> [Your task] Only the lines from the start of the data through the line with "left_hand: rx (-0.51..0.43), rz" belong in the copy. Restate them word for word, minus the pictures.

> [Provided data]

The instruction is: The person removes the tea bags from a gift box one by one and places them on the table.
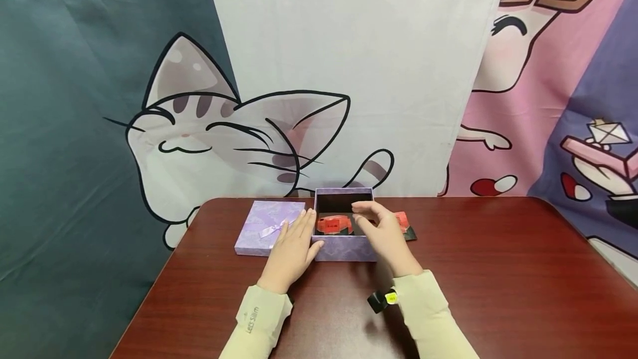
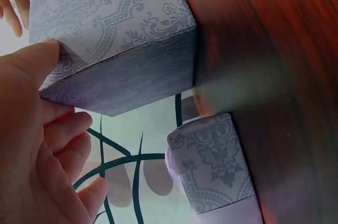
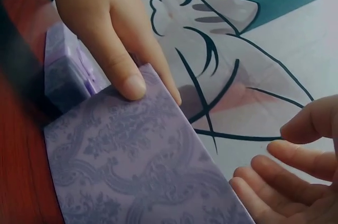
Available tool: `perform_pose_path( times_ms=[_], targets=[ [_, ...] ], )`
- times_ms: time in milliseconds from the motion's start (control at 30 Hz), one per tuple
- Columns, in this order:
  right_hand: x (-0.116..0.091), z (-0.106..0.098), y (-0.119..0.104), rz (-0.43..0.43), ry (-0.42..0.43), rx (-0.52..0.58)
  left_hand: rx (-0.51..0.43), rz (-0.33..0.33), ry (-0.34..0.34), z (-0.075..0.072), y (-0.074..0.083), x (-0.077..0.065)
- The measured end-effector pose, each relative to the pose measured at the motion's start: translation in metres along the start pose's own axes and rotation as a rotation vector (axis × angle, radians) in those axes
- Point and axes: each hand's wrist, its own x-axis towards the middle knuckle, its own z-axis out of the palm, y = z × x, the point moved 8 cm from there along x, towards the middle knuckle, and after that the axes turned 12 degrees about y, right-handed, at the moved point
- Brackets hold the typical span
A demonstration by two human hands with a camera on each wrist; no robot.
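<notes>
A lidless purple patterned box (image 1: 345,249) stands on the table with a dark inside. In it lies a red packet (image 1: 334,224) with dark parts. My left hand (image 1: 291,251) rests at the box's front left corner, the thumb against the front wall and the fairly straight fingers along the left side. Over the right part of the box hovers my right hand (image 1: 382,233), fingers apart and gently bent, holding nothing. A second red and black packet (image 1: 402,223) lies on the table right of the box, partly hidden behind that hand.
The purple lid (image 1: 254,231), tied with a ribbon bow, lies left of the box, partly covered by the left hand. The dark red wooden table (image 1: 498,281) ends at a cartoon cat backdrop (image 1: 399,71). A small black wrist device (image 1: 379,301) shows by the right cuff.
</notes>
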Motion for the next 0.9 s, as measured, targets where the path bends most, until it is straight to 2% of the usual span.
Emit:
perform_pose_path(
  times_ms=[200, 367, 567, 733, 900],
  targets=[
    [0.013, 0.014, 0.004, 0.044, -0.060, -0.184, -0.006, 0.010, 0.006, 0.001, 0.000, 0.000],
    [0.028, 0.027, 0.012, 0.098, -0.119, -0.331, 0.001, 0.004, 0.001, 0.002, -0.001, -0.002],
    [0.039, 0.044, 0.025, 0.123, -0.193, -0.508, -0.006, 0.006, -0.010, 0.004, -0.001, -0.002],
    [0.041, 0.052, 0.033, 0.150, -0.230, -0.597, -0.008, 0.000, -0.010, 0.004, -0.001, -0.001],
    [0.042, 0.055, 0.037, 0.163, -0.249, -0.636, -0.011, -0.008, -0.008, 0.004, -0.002, -0.001]
  ],
)
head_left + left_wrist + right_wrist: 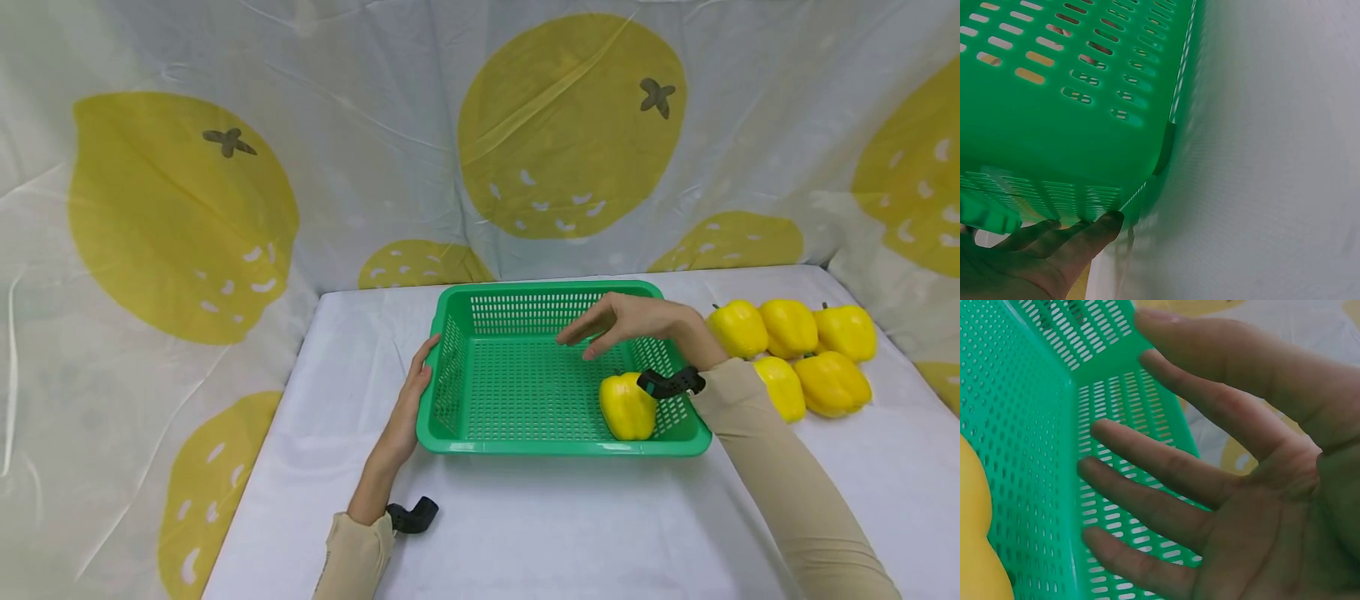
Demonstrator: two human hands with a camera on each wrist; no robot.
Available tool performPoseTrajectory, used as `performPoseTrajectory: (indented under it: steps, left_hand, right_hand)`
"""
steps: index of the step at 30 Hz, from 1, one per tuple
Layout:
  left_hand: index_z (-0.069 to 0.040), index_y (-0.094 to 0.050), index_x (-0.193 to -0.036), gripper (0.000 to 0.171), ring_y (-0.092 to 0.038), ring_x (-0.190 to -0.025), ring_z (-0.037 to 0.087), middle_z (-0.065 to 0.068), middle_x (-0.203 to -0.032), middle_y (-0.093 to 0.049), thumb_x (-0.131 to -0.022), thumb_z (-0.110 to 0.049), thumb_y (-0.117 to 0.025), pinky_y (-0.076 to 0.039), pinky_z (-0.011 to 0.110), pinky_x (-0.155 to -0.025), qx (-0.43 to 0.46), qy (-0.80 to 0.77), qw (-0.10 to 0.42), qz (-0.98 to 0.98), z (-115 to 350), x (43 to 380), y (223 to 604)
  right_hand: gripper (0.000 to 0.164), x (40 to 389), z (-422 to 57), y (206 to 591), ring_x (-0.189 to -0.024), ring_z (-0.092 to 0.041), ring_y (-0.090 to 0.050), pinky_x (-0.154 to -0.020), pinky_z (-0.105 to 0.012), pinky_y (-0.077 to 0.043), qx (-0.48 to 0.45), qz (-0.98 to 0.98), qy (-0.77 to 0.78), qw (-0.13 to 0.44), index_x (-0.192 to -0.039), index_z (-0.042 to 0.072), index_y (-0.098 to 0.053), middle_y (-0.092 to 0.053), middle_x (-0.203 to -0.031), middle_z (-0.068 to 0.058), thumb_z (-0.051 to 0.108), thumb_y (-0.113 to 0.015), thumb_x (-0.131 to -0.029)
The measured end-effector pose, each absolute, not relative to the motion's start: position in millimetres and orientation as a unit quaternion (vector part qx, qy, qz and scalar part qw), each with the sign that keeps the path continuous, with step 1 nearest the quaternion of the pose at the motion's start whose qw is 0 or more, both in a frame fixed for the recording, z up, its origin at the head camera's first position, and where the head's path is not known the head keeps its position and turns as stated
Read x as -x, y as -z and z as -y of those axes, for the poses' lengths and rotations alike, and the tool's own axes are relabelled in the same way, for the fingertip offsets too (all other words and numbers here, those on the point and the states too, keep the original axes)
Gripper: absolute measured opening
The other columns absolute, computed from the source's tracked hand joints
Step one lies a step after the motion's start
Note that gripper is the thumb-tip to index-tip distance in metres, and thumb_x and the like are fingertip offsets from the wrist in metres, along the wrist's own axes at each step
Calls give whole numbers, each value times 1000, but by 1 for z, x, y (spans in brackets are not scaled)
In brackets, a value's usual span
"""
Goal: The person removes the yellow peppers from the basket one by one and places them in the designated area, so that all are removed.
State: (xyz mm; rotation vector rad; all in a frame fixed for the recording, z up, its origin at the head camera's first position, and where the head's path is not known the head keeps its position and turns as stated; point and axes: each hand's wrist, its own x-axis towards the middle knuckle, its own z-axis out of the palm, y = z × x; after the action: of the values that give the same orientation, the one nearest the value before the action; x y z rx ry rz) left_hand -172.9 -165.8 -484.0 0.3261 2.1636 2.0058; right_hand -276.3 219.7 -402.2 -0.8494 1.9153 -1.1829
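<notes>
A green plastic basket (562,448) with slotted walls stands on the white cloth. One yellow bell pepper (627,408) lies inside it, near the front right corner; part of it also shows in the right wrist view (975,531). My left hand (408,408) rests against the basket's left side, its fingers extended along the outer wall in the left wrist view. Above the right part of the basket hovers my right hand (626,321), fingers spread and holding nothing. The palm and straight fingers are plain in the right wrist view.
To the right of the basket, several yellow bell peppers (832,383) lie grouped on the white tablecloth (555,525). A curtain with a lemon print (375,150) hangs behind the table and along its sides. Each wrist wears a black strap-like device (671,383).
</notes>
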Motion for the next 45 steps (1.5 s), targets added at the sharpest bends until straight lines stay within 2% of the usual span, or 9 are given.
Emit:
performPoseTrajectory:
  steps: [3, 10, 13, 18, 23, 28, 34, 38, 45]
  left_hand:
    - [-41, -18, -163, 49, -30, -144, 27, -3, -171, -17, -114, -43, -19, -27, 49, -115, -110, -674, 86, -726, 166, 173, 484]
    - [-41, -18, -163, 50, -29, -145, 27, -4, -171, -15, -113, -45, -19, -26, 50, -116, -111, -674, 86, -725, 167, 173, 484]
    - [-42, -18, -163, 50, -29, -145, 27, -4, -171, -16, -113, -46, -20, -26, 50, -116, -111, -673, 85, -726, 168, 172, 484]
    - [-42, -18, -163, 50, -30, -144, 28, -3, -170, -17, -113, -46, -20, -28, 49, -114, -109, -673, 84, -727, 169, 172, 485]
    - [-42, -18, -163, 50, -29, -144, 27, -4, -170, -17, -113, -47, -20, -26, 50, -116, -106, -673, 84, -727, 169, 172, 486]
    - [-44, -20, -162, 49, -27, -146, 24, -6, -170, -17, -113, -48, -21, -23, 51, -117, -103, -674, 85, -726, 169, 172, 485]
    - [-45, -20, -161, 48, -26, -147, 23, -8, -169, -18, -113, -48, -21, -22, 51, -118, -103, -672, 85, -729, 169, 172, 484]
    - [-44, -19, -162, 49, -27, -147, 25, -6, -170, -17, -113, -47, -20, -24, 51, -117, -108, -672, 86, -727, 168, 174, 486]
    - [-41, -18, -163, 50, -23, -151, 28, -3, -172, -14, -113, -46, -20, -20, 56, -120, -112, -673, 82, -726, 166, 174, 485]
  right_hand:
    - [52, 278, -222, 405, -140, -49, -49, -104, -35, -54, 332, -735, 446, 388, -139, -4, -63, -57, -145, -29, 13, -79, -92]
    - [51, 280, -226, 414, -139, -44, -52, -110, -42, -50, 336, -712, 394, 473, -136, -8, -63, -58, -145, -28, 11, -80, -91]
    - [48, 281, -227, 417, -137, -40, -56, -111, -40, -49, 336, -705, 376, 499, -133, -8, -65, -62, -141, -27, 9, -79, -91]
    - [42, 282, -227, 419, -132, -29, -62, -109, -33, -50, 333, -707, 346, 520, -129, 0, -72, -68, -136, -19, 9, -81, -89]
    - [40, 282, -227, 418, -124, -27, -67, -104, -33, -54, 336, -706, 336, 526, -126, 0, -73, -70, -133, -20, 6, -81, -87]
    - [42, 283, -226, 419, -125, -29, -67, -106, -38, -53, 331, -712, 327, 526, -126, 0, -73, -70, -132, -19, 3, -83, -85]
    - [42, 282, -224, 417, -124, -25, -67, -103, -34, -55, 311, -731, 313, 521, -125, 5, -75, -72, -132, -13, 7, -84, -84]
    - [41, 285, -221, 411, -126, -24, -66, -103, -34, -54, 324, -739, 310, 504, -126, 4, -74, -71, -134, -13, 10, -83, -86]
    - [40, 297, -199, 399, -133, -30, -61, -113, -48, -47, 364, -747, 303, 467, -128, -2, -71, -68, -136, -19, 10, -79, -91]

> [Solution to this task]
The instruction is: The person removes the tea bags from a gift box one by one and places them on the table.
Available tool: `perform_pose_path( times_ms=[_], targets=[ [_, ...] ], )`
- times_ms: time in milliseconds from the motion's start (control at 30 Hz), one per tuple
- Columns, in this order:
  right_hand: x (-0.116..0.091), z (-0.106..0.098), y (-0.119..0.104), rz (-0.43..0.43), ry (-0.42..0.43), rx (-0.52..0.58)
  left_hand: rx (-0.51..0.43), rz (-0.33..0.33), ry (-0.34..0.34), z (-0.075..0.072), y (-0.074..0.083), x (-0.077..0.065)

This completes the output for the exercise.